THE PROBLEM: Write out all of the entries exactly as given.
── DATASET RECORDS ──
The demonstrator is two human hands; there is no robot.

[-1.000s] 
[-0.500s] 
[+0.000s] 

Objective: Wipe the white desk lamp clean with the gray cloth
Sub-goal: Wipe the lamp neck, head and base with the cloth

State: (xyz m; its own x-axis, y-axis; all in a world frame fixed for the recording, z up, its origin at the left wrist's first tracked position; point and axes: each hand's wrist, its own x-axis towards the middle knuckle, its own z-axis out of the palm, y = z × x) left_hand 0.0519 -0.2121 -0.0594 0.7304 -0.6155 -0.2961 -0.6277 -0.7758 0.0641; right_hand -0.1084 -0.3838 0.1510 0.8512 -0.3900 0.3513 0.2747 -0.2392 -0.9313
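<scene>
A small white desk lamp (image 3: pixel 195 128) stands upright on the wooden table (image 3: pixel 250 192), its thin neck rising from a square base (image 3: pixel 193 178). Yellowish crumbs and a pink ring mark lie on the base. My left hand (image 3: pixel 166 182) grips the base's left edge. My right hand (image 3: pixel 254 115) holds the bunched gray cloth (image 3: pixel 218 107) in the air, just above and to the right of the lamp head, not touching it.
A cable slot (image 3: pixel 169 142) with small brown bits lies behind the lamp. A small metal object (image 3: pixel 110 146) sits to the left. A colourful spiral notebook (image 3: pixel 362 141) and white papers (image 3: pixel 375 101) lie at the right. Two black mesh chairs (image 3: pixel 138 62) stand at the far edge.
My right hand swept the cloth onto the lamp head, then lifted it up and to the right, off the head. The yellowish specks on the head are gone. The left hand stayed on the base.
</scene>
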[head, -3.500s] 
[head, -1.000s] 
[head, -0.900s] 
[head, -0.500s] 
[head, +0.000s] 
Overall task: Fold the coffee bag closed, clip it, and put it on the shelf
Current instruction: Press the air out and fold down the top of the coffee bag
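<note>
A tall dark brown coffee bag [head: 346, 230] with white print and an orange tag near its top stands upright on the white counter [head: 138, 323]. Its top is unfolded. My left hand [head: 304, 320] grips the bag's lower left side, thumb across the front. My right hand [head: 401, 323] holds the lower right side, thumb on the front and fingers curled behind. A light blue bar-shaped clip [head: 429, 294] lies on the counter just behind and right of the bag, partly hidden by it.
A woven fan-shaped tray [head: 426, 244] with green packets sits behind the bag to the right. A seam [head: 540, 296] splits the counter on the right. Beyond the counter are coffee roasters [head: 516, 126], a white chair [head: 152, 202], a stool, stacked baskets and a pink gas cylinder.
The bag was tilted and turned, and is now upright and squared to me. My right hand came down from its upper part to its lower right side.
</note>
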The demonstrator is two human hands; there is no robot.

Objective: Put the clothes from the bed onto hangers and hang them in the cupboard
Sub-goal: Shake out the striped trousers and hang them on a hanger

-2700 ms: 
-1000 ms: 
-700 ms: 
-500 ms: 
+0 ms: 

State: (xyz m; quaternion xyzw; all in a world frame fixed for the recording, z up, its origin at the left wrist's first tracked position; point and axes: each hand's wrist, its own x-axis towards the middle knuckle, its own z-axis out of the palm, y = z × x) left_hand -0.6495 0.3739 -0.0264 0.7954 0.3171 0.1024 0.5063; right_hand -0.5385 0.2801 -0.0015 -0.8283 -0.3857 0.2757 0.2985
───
YOUR RESPONSE:
The demonstrator is two human hands; there is no robot.

[-1.000s] 
[-0.500s] 
[+0.000s] 

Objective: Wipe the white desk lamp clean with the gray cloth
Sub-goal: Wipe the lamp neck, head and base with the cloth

State: (xyz m; its own x-axis, y-axis; all in a world frame fixed for the recording, z up, its origin at the left wrist's first tracked position; point and axes: each hand's wrist, its own x-axis towards the middle knuckle, its own z-axis out of the palm, y = z × x) left_hand 0.0519 -0.2121 -0.0594 0.7304 -0.6155 -0.2961 -0.6277 -0.7758 0.0641; right_hand -0.1084 -0.3838 0.1510 0.8512 -0.3900 0.3513 0.2747 -0.2392 -0.9313
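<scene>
A small white desk lamp (image 3: pixel 195 128) stands upright on the wooden table (image 3: pixel 250 192), its thin neck rising from a square base (image 3: pixel 193 178). Yellowish crumbs and a pink ring mark lie on the base. My left hand (image 3: pixel 166 182) grips the base's left edge. My right hand (image 3: pixel 254 115) holds the bunched gray cloth (image 3: pixel 218 107) in the air, just above and to the right of the lamp head, not touching it.
A cable slot (image 3: pixel 169 142) with small brown bits lies behind the lamp. A small metal object (image 3: pixel 110 146) sits to the left. A colourful spiral notebook (image 3: pixel 362 141) and white papers (image 3: pixel 375 101) lie at the right. Two black mesh chairs (image 3: pixel 138 62) stand at the far edge.
My right hand swept the cloth onto the lamp head, then lifted it up and to the right, off the head. The yellowish specks on the head are gone. The left hand stayed on the base.
</scene>
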[head, -3.500s] 
[head, -1.000s] 
[head, -0.900s] 
[head, -0.500s] 
[head, +0.000s] 
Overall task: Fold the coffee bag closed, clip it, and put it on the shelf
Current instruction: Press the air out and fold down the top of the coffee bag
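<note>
A tall dark brown coffee bag [head: 346, 230] with white print and an orange tag near its top stands upright on the white counter [head: 138, 323]. Its top is unfolded. My left hand [head: 304, 320] grips the bag's lower left side, thumb across the front. My right hand [head: 401, 323] holds the lower right side, thumb on the front and fingers curled behind. A light blue bar-shaped clip [head: 429, 294] lies on the counter just behind and right of the bag, partly hidden by it.
A woven fan-shaped tray [head: 426, 244] with green packets sits behind the bag to the right. A seam [head: 540, 296] splits the counter on the right. Beyond the counter are coffee roasters [head: 516, 126], a white chair [head: 152, 202], a stool, stacked baskets and a pink gas cylinder.
The bag was tilted and turned, and is now upright and squared to me. My right hand came down from its upper part to its lower right side.
</note>
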The demonstrator is two human hands; there is no robot.

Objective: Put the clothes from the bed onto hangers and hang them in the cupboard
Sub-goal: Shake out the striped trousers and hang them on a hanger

-2700 ms: 
-1000 ms: 
-700 ms: 
-500 ms: 
+0 ms: 

State: (xyz m; quaternion xyzw; all in a world frame fixed for the recording, z up, its origin at the left wrist's first tracked position; point and axes: each hand's wrist, its own x-axis towards the middle knuckle, its own z-axis out of the palm, y = z × x) left_hand -0.6495 0.3739 -0.0264 0.7954 0.3171 0.1024 0.5063; right_hand -0.5385 0.2801 -0.0015 -0.8283 -0.3857 0.2757 0.2985

The answer has been given, and the exercise is done.